The setup combined an SO-101 arm with Reachy Mini. The target task was to pick up a pen with the arm and present it to the robot.
The first difficulty was perception. The arm required a wrist camera for local visual feedback and the robot provided its own front camera, which created a two-view multimodal input stream.
The second difficulty was data collection. Standard leader-arm teleoperation was not usable in this setup, so I built a small phone interface to control the follower arm directly.

The phone interface exposed the wrist camera feed and two joysticks for joint control. This made it possible to collect task-specific demonstrations without a separate leader arm or a simulator.

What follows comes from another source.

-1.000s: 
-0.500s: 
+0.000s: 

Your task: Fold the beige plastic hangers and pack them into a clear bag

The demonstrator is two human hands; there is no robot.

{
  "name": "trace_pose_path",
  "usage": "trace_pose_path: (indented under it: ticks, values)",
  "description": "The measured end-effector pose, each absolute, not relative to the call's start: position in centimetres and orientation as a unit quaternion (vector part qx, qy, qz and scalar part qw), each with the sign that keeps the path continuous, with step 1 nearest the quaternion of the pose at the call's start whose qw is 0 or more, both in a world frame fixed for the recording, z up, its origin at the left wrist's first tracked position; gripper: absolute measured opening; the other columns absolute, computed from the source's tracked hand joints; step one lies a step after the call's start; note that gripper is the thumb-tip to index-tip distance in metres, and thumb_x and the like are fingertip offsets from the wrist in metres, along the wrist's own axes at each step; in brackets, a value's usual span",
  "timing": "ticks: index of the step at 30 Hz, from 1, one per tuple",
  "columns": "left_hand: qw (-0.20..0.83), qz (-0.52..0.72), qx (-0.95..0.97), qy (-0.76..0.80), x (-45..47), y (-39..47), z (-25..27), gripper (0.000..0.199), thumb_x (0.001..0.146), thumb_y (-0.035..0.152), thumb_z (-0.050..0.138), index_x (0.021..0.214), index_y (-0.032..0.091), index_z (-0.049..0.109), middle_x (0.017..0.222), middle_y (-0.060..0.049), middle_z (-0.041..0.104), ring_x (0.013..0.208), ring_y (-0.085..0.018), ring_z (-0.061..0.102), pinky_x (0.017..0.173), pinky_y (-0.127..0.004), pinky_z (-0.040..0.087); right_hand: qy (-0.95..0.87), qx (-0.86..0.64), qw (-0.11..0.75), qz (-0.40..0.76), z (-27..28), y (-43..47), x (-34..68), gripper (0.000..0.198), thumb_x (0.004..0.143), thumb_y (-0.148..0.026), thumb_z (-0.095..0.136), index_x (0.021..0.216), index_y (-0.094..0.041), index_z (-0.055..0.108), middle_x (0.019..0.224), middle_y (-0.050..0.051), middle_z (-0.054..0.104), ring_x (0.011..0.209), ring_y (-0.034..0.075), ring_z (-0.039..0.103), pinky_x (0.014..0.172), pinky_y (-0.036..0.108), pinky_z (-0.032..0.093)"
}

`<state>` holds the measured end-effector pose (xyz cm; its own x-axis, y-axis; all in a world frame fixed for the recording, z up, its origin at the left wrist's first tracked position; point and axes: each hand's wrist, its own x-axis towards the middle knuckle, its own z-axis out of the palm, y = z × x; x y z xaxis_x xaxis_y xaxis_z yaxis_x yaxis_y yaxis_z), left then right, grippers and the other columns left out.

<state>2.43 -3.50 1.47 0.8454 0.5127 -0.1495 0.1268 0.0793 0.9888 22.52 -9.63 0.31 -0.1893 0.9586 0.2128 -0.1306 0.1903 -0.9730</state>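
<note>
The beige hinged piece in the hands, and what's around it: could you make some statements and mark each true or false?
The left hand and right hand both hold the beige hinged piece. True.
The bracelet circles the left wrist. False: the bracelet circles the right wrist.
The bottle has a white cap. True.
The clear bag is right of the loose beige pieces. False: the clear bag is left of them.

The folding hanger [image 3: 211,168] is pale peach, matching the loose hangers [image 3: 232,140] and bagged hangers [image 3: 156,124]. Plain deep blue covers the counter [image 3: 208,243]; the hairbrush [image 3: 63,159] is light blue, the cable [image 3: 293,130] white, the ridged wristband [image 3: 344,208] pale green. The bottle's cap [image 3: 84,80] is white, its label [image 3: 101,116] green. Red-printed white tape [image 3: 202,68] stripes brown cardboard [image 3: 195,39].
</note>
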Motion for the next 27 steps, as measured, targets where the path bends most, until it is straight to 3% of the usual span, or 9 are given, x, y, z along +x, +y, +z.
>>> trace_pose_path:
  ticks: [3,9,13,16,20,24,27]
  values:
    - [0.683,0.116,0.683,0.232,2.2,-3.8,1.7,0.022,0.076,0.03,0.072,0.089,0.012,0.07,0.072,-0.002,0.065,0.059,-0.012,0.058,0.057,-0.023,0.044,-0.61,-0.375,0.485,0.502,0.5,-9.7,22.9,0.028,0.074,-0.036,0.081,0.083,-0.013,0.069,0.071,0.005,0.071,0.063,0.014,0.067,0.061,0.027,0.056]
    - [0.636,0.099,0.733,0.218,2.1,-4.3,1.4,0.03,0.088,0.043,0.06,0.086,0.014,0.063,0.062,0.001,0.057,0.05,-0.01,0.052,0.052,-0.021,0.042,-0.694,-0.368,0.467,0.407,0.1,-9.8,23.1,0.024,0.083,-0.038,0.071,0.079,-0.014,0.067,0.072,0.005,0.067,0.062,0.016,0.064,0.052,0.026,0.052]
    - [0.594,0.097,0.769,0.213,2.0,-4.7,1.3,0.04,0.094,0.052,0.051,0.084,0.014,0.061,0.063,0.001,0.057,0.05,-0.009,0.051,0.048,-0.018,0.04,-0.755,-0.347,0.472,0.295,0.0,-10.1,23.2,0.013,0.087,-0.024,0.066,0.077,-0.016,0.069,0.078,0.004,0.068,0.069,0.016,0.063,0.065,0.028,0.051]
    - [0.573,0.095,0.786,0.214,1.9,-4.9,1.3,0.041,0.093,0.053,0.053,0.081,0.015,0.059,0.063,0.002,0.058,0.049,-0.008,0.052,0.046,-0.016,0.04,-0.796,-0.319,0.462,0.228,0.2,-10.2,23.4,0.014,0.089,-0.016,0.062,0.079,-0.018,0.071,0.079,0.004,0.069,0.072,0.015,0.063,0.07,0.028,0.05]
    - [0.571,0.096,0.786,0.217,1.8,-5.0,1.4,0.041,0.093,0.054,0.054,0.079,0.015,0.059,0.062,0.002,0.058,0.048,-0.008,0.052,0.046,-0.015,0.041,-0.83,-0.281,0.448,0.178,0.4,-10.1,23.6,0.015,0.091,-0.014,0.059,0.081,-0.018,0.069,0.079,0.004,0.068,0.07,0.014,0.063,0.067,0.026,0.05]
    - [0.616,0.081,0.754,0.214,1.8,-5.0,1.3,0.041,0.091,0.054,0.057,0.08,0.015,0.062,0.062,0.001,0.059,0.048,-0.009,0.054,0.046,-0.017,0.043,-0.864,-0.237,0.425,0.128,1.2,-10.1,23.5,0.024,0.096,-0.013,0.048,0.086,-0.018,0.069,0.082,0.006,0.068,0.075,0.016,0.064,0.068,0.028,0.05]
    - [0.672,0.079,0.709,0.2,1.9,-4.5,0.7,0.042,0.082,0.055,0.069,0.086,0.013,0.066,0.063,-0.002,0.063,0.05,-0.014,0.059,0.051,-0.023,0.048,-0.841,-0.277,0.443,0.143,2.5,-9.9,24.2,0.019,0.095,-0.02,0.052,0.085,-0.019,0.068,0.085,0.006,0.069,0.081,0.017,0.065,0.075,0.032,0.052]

I recorded about 50 teleoperated episodes of the arm picking up a pen and presenting it to Reachy. This produced a small task-specific dataset with synchronized control and visual observations.
I used these episodes to fine-tune SmolVLA. In this setup, full fine-tuning produced better training behavior than LoRA and completed in about 9 hours on a MacBook Pro M3.

The resulting policy executed the narrow pick-and-present behavior on the desk setup. The scope remains limited, but the prototype was useful for studying multimodal perception, teleoperation, and small-scale data collection.